When it comes to environmental finance, there is an unavoidable problem: no individual can watch every tree being planted or every piece of ocean plastic being collected. Nor can they calculate and measure every gram of carbon being drawn down by every inch of peatland or forest or coral reef. In their essence, environmental projects are complex, highly varied and take place across the world in a host of different ecosystems, and we cannot independently justify all our beliefs about them, just as we cannot independently justify our belief in climate change or environmental degradation.
Instead, we must rely on the evidence and research of others, and our own ability to infer the truth.
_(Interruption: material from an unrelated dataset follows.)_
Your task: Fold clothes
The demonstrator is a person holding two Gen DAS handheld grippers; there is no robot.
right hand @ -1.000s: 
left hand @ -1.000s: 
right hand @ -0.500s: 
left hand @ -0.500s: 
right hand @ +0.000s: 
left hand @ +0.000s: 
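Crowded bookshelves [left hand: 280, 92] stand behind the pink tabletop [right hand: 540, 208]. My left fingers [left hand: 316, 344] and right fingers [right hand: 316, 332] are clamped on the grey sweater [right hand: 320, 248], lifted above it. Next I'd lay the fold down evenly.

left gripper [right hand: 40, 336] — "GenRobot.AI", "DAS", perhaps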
This problem, known as the problem of epistemic dependence, is pervasive throughout many commonly held beliefs. Yet there are few examples where it is more pertinent than our beliefs about environmental projects and their efficacy. This is no surprise, when recent greenwashing scandals have eroded our trust again and again. No one wants to fund a project which they cannot trust, but it is incredibly difficult to be completely certain that a project is doing what it says it does.
As a curation platform, Eden Greenspace aims to restore this trust, by investigating and monitoring the efficacy of projects on behalf of others. This trust directly depends on the strength of the principles and practices we employ to carry out our work. The following Methodology sets out those principles. In particular, three core topics need to be covered.
Firstly, a methodology must explain the principles and means by which it identifies credible and effective environmental projects.
Secondly, it must explain the necessary criteria which donors must meet in order to fund those projects.
Thirdly, it must explain the ways in which it funds and monitors the environmental impacts created by the projects. In Eden’s view, only once these questions are answered can we expect others to place their trust in us, and by extension, in environmental projects more generally.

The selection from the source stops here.